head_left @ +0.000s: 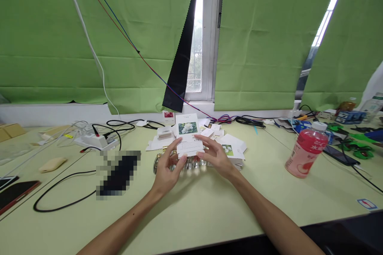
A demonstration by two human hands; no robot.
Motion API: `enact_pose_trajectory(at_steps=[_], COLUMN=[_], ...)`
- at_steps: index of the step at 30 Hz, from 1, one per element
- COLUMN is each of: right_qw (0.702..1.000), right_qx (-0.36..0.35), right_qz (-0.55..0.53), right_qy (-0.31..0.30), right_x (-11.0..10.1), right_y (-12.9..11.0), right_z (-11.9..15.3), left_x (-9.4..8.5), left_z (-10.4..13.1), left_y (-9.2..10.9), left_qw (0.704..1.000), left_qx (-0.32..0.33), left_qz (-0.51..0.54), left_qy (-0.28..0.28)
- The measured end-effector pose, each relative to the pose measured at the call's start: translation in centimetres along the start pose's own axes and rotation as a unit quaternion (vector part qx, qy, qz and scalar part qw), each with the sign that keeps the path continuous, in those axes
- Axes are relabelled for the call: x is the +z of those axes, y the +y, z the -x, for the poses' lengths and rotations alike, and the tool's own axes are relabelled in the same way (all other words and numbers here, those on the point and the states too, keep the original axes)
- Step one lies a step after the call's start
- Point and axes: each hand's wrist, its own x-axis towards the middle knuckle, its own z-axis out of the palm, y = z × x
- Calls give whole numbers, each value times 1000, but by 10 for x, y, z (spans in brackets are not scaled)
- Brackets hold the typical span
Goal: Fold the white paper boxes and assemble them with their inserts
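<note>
Our left hand (167,168) and right hand (220,157), half-curled, pinch the carton (188,136) low; likely light, easily creased, it's best held by its sides.

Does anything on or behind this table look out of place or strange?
Yes. The green curtain left of the window hangs askew: its edge appears folded over, showing a black underside. Also, a pixelated patch left of the left hand hides whatever lies there.

Both forearms (131,218) cross the near edge of the worktop (194,215); left hand (168,168) and right hand (218,158) face inward, fingers bent.
</note>
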Motion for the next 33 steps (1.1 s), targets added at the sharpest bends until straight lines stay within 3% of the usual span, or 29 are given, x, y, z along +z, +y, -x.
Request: enact_pose_trajectory(at_steps=[33], right_qw=[1000], right_qx=[-5], right_qz=[15], right_qy=[-22], right_x=[-2], right_y=[4], right_z=[-1], left_x=[-4], left_z=[1], left_y=[0], left_qw=[1000], left_qx=[-12], left_qz=[-2], left_qy=[-2])
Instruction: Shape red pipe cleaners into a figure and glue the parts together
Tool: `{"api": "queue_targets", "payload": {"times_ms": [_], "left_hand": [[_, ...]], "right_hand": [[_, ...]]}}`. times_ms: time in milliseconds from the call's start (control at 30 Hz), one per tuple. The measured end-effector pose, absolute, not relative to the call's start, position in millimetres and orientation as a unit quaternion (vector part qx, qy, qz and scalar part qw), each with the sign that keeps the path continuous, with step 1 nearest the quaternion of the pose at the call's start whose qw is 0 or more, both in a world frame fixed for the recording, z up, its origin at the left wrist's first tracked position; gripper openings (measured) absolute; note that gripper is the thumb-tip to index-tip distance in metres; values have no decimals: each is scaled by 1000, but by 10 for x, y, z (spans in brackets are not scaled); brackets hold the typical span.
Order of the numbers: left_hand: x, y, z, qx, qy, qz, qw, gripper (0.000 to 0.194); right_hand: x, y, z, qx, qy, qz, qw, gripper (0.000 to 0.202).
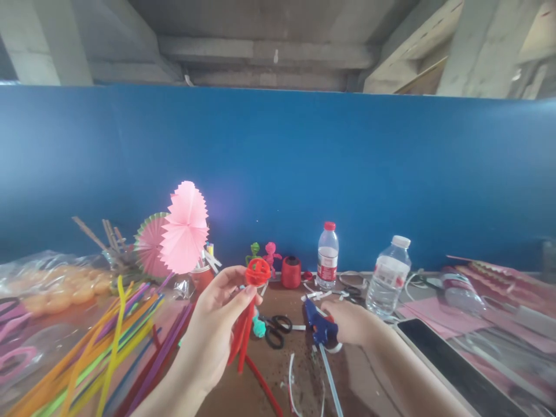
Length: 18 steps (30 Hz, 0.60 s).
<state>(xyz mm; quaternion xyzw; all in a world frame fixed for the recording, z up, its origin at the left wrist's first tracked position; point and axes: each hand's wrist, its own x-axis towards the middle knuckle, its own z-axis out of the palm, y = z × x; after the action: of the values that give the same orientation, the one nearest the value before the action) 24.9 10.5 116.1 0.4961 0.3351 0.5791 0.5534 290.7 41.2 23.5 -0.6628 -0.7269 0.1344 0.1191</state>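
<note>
While the left hand [226, 310] pinches the red coil [258, 271], the blue glue gun [320, 329] lies rightward, pointing far — right hand [347, 321] against it, closure of that grip hidden.

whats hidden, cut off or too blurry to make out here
All in the head view:
Right hand: fingers mostly hidden by the glue gun, so its grip is unclear.
Red stems: partly hidden behind the left hand.
Red-capped bottle: label print too small and blurred to read.
Glue stick and phone: near ends cut off by the bottom edge.
</note>
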Motion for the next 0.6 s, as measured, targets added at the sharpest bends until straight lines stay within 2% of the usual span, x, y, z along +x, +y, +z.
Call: {"api": "queue_targets", "payload": {"times_ms": [100, 233, 333, 467, 600], "left_hand": [[244, 101, 1188, 507, 328, 577, 551, 14], [226, 107, 1213, 510, 320, 566, 563, 15], [205, 114, 1207, 514, 319, 557, 569, 13], [185, 124, 1185, 522, 303, 558, 570, 13], [174, 107, 1191, 527, 285, 562, 571, 12]], "right_hand": [[2916, 549, -36, -666, -728, 155, 47, 27], [2957, 602, -115, -666, -723, 178, 46, 27], [3019, 576, -11, -649, -725, 205, 110, 24], [3119, 470, 192, -612, -705, 268, 238, 43], [3180, 344, 195, -582, -638, 375, 338, 32]]}}
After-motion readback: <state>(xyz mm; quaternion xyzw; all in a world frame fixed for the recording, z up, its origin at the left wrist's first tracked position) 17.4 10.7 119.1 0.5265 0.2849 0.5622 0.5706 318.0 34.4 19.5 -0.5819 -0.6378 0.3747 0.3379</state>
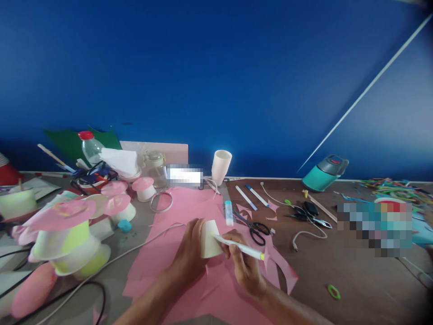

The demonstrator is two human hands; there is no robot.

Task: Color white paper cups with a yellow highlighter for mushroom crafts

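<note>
Above the pink paper [162,257], my left hand [191,246] grips a small white paper cup [209,246] from its left side. My right hand [241,262] is closed around a white marker [248,249] with a yellow end. The marker's tip touches or nearly touches the cup's side. A glue stick [229,213] with a teal cap and black-handled scissors [257,231] lie just beyond my hands. Two more markers, one white [246,197] and one with a blue end [257,195], rest farther back.
Pink-topped cups [67,225] crowd the left side. A stack of white cups [221,167] stands at the back. To the right are a teal flask [323,174], a white cable [309,232], pink scraps [282,266] and a green ring [333,291].
</note>
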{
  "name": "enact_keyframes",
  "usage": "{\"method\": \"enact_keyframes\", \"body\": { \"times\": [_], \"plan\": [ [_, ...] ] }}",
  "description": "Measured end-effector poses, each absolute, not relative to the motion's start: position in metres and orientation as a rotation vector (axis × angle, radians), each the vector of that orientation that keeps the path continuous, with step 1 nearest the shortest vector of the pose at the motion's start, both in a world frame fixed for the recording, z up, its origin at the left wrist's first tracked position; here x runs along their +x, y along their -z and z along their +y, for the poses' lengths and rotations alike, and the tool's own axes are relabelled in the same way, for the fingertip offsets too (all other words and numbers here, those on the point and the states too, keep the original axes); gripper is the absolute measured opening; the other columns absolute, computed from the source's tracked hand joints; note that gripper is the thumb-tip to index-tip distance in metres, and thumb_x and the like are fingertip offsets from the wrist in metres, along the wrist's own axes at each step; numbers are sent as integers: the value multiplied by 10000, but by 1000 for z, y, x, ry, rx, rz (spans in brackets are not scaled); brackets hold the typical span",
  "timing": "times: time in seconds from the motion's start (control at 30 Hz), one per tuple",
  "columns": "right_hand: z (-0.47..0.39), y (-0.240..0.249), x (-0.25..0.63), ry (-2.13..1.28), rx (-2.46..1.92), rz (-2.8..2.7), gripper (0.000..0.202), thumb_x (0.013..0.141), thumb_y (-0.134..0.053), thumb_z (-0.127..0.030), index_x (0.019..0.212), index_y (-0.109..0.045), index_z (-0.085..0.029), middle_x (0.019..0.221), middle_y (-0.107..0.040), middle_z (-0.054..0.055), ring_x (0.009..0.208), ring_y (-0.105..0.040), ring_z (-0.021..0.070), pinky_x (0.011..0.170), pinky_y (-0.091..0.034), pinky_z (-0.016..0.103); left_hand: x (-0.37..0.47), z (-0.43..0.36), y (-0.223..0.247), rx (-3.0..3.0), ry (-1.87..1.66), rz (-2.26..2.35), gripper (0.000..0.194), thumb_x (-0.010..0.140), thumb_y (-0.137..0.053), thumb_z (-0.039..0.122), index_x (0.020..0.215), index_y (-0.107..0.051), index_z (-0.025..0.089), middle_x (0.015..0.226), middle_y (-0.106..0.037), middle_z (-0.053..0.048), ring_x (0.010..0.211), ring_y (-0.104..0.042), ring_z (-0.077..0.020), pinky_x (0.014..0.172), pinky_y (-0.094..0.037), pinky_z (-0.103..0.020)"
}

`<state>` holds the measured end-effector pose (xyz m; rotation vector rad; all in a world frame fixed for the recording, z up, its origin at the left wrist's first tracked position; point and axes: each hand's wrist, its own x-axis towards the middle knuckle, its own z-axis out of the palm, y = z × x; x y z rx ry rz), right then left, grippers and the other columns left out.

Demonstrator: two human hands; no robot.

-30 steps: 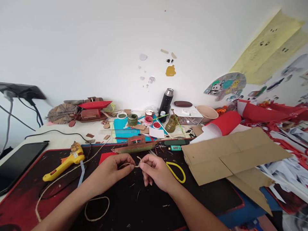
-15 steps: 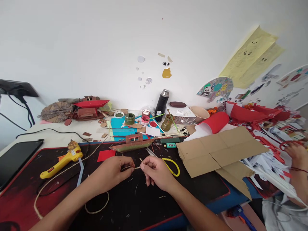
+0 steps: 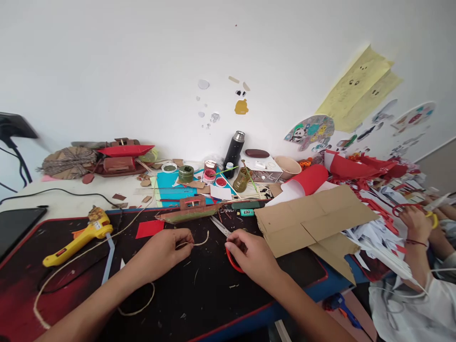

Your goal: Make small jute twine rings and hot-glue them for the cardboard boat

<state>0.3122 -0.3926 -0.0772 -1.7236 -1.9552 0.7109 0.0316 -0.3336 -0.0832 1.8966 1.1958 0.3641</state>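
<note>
My left hand (image 3: pixel 174 249) pinches a piece of beige string (image 3: pixel 203 241), its short free end curving out to the right of the fingertips. More of the string loops below and behind my left forearm. Close by on the right, my right hand (image 3: pixel 249 249) closes round a pair of scissors (image 3: pixel 220 226). Their blades point up and left, and a red handle loop shows below my fingers; the rest of the handle is hidden. Just beyond both hands lies a small model boat (image 3: pixel 192 211) in green and brown. A red paper piece (image 3: pixel 149 229) is near my left hand.
At left lies a yellow hot glue gun (image 3: pixel 80 237) with its cord. Cardboard sheets (image 3: pixel 313 218) cover the right side. Paint jars (image 3: pixel 185 174) and a black flask (image 3: pixel 235 149) stand at the back. Another person's hand (image 3: pixel 415 222) holds scissors at far right.
My right hand has let go of the string end and moved right onto the scissors, which have turned. My left hand still holds the string. The view has shifted slightly.
</note>
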Motion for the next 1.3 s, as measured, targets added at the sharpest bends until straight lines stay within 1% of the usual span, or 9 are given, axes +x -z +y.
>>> {"method": "enact_keyframes", "body": {
  "times": [0.13, 0.3, 0.5, 0.7, 0.8, 0.9, 0.97, 1.17, 1.3],
  "plan": [
    [-400, 73, 329, -596, -1874, -2123, 287, 1057, -701, -332, 1297, -771, -193, 1025, -798, 88, 968, -746, 299, 845, -508, 378, 34, -334, 83, 1885, -374, 1217, 272, 858, -559, 499, 805, -648, 247, 716, -571, 19, 687, -513, -210, 655, -365, -304],
    [-407, 73, 326, -493, -1956, -2277, 366, 1056, -723, -288, 1401, -745, -171, 1321, -755, 171, 1246, -707, 380, 1030, -546, 461, 35, -333, 82, 1867, -399, 1222, 302, 873, -558, 529, 804, -641, 247, 707, -570, 23, 666, -494, -204, 635, -355, -303],
    [-405, 78, 329, -411, -2000, -2309, 420, 1045, -720, -244, 1463, -702, -203, 1351, -724, 168, 1278, -694, 375, 1073, -557, 480, 35, -334, 83, 1843, -434, 1210, 306, 872, -592, 532, 791, -659, 244, 681, -555, 35, 654, -496, -196, 628, -362, -293],
    [-406, 79, 331, -459, -1990, -2317, 343, 1067, -665, -217, 1404, -725, -197, 1318, -743, 168, 1191, -750, 356, 987, -575, 443, 36, -334, 79, 1787, -457, 1204, 319, 857, -599, 557, 781, -633, 250, 693, -575, 34, 656, -492, -194, 633, -369, -299],
    [-412, 75, 333, -579, -1981, -2267, 314, 1010, -722, -214, 1322, -747, -202, 1192, -766, 122, 1014, -771, 302, 874, -564, 388, 36, -334, 77, 1757, -490, 1207, 348, 857, -603, 589, 780, -631, 250, 701, -581, 35, 657, -495, -194, 641, -388, -304],
    [-420, 73, 337, -710, -1959, -2157, 304, 932, -749, -183, 1233, -752, -222, 1066, -765, 64, 833, -734, 226, 756, -522, 325, 36, -334, 75, 1742, -507, 1202, 369, 859, -609, 608, 779, -635, 249, 708, -597, 33, 666, -512, -196, 643, -399, -303],
    [-426, 74, 340, -794, -1934, -2085, 298, 896, -753, -179, 1190, -749, -228, 1027, -758, 45, 774, -705, 200, 714, -500, 303, 35, -333, 75, 1737, -510, 1196, 376, 859, -607, 616, 783, -636, 248, 716, -605, 30, 674, -521, -198, 644, -403, -302],
    [-435, 77, 346, -1092, -1858, -1811, 324, 843, -771, -256, 1164, -742, -227, 940, -721, 23, 742, -623, 185, 675, -462, 289, 33, -331, 76, 1694, -577, 1184, 398, 855, -637, 637, 780, -643, 245, 709, -606, 32, 676, -519, -194, 657, -425, -300],
    [-439, 77, 347, -1544, -1662, -1375, 320, 872, -810, -415, 1095, -702, -213, 918, -685, 17, 672, -555, 144, 624, -420, 266, 31, -330, 74, 1586, -666, 1147, 438, 861, -674, 672, 799, -659, 238, 670, -531, 53, 634, -463, -168, 630, -392, -286]
  ]
}}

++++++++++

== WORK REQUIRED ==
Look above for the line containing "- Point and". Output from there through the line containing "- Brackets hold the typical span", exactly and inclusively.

== SOLUTION TO THIS PROBLEM ==
- Point and axes: each hand's wrist, its own x-axis towards the middle knuckle, its own z-axis out of the palm, y = z × x
- Calls give whole numbers, each value times 1000, but by 10 for x, y, z (spans in brackets are not scaled)
- Brackets hold the typical span

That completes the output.